[Task brief] Write out the following listing's lines from the one with "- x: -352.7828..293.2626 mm" to the one with "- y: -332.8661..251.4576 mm", exactly, with both included and no others.

[Given material]
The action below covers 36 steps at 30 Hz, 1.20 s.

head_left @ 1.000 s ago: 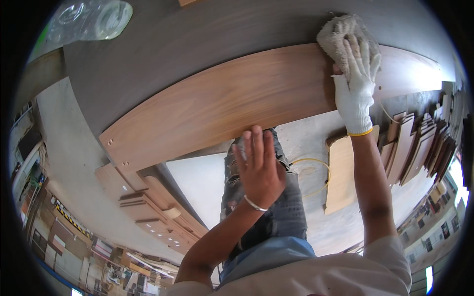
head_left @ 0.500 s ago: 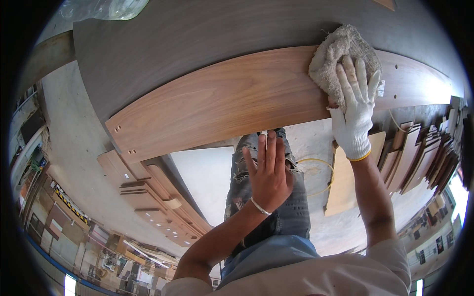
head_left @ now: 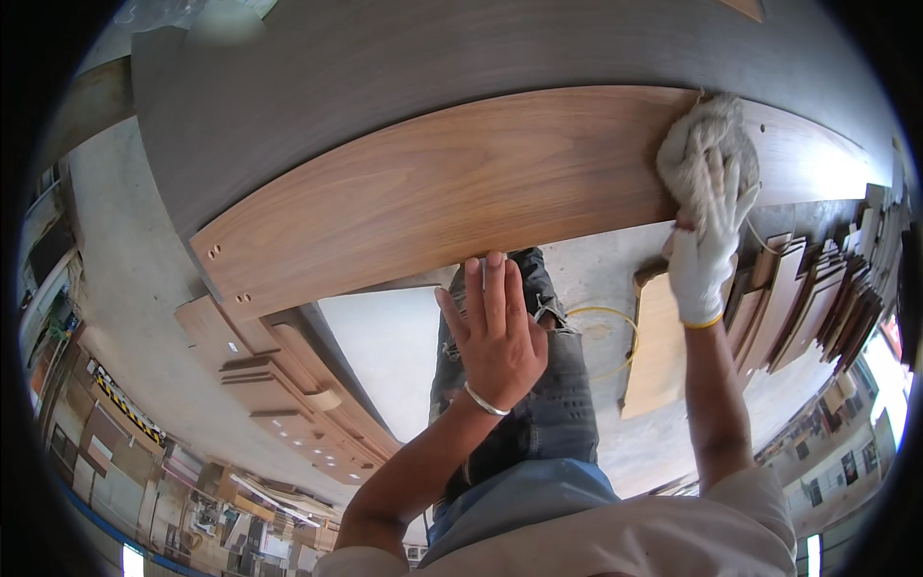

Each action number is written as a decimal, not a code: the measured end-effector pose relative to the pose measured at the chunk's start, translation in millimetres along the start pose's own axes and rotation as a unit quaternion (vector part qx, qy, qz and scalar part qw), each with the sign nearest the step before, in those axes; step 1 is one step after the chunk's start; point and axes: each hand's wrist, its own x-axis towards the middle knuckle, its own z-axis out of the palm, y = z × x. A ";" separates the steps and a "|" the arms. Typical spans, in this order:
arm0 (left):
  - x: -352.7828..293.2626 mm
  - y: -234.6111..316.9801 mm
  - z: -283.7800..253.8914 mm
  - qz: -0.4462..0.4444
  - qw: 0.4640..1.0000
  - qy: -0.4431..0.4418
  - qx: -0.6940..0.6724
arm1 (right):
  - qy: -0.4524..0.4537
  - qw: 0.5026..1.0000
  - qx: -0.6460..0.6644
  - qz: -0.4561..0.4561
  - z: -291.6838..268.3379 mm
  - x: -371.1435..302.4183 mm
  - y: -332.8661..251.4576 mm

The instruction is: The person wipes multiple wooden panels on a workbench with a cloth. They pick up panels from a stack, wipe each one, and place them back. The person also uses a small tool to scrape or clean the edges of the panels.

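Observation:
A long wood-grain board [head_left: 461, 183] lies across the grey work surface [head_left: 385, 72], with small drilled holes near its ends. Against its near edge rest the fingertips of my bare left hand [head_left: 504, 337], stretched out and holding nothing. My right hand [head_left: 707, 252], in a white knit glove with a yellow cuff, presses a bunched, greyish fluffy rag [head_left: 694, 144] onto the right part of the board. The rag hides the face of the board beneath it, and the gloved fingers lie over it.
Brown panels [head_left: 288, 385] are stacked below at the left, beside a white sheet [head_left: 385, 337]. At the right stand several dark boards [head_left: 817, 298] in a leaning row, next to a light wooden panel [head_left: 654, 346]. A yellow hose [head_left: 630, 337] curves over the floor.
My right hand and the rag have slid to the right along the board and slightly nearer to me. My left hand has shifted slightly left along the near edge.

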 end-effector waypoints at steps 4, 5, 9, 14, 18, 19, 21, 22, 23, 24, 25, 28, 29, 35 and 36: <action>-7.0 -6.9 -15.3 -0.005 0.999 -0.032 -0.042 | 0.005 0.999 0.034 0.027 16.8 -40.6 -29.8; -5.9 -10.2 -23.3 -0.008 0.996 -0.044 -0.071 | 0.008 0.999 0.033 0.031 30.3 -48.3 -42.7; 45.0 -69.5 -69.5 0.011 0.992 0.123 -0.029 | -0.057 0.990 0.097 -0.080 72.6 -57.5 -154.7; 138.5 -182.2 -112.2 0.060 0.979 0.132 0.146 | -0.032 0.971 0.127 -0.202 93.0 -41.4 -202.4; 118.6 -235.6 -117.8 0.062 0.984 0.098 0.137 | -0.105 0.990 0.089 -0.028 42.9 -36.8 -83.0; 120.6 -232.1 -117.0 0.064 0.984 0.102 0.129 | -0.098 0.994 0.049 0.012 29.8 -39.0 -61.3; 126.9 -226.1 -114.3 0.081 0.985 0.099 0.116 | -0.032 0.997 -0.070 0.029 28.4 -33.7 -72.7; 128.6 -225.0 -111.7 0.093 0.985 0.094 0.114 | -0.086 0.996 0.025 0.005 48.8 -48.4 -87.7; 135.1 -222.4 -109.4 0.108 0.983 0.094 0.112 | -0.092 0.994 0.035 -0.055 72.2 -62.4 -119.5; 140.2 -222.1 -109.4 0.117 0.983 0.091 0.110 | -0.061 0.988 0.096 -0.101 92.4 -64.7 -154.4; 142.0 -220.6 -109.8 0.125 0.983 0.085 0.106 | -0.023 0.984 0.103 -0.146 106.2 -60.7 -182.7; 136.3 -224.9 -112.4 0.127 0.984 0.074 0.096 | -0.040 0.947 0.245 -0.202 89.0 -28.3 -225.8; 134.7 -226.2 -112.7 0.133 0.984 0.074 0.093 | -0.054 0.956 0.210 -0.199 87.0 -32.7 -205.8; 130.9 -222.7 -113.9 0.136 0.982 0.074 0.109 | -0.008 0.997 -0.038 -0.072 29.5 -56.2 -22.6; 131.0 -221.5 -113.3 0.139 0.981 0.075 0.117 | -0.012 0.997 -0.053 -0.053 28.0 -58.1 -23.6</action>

[Output below]
  - x: -352.7828..293.2626 mm
  - y: -234.6111..316.9801 mm
  - z: -283.7800..253.8914 mm
  - qz: -0.4462..0.4444
  - qw: 0.4640..1.0000
  - qy: -0.4431..0.4418
  - qx: -0.6940..0.6724
arm1 (right):
  - qy: -0.4524..0.4537
  - qw: 0.5026..1.0000
  - qx: -0.6460..0.6644
  - qz: -0.4561..0.4561
  - z: -291.6838..268.3379 mm
  - x: -371.1435..302.4183 mm
  - y: -332.8661..251.4576 mm

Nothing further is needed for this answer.